Joy Motts, one of the organizers of the effort shared her thoughts.

“It’s a bump in the road, here,” she said. “We’re going to fight on. It was one way we were going forward. The 500 random process is just the way it is. I would have preferred they did a 100% verification but they don’t. It’s not over for us. We’ll be moving forward, just in a different direction.”

Asked if the council approves the sale of the property to a developer, could the next effort be a referendum, she responded “The council could vote. We will do everything we can to stop that from happening. You still have over 5,000 people who signed the petitions who said they want a different alternative on that parcel. That’s a significant statement.”

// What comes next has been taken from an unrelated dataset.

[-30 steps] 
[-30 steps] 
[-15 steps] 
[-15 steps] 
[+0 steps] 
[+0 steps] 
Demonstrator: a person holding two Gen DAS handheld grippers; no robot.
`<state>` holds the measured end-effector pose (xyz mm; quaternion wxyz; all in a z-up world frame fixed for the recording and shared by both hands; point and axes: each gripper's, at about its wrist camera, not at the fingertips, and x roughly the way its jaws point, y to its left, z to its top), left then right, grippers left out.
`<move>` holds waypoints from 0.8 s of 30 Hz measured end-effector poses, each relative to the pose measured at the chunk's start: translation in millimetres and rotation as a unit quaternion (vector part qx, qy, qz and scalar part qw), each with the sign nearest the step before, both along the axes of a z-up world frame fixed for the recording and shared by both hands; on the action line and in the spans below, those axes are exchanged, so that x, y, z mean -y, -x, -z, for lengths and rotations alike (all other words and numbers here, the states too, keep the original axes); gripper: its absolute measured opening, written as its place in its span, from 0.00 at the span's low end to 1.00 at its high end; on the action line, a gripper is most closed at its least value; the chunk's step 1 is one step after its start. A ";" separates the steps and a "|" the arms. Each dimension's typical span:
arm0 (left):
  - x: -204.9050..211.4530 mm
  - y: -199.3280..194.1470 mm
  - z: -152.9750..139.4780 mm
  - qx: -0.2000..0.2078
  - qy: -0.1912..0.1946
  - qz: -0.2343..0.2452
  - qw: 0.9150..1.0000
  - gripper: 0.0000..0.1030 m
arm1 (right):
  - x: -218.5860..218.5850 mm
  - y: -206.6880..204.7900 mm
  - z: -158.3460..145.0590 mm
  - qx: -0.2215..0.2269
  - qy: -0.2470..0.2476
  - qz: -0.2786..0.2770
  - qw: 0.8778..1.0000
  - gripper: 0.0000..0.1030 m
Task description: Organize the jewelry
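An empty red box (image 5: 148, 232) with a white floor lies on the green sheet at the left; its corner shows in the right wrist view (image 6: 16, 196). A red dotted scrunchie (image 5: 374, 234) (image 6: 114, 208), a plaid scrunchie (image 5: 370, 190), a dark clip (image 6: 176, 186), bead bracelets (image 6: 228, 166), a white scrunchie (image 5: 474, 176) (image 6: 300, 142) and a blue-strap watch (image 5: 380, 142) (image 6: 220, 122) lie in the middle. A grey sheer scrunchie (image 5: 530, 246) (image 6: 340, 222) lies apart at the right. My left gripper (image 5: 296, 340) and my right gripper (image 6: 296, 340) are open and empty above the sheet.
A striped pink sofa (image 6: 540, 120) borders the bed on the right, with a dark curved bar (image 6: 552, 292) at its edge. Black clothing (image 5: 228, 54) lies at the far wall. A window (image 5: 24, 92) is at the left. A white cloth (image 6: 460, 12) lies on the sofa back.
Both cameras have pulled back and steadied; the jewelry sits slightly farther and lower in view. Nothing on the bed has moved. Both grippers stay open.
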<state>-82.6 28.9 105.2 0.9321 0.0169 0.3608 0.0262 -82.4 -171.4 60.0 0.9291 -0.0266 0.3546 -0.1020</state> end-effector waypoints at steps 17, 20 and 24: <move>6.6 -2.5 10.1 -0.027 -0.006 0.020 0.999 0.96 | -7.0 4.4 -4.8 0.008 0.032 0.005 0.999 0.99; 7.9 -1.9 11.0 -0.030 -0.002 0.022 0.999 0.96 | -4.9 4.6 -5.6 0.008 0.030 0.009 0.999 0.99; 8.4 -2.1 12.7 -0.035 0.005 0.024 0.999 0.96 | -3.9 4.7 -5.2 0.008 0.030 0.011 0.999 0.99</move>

“You would think the council and staff would have a conversation with us,” she added. “But they didn’t.”

When asked if more signatures can be gathered and added to those already submitted, Motts said “I’m not sure. We may have to submit all over again, once you submit them.”

Both County Clerk-Recorder Joe Canciamilla and Simonsen provided the bad news.

“They have to start all over and resubmit,” Canciamilla stated. “Once they submit their signatures they can’t add to them.”

Simonsen concurred, stating “They have to start all over again from scratch per state Elections Code 9115 (e).”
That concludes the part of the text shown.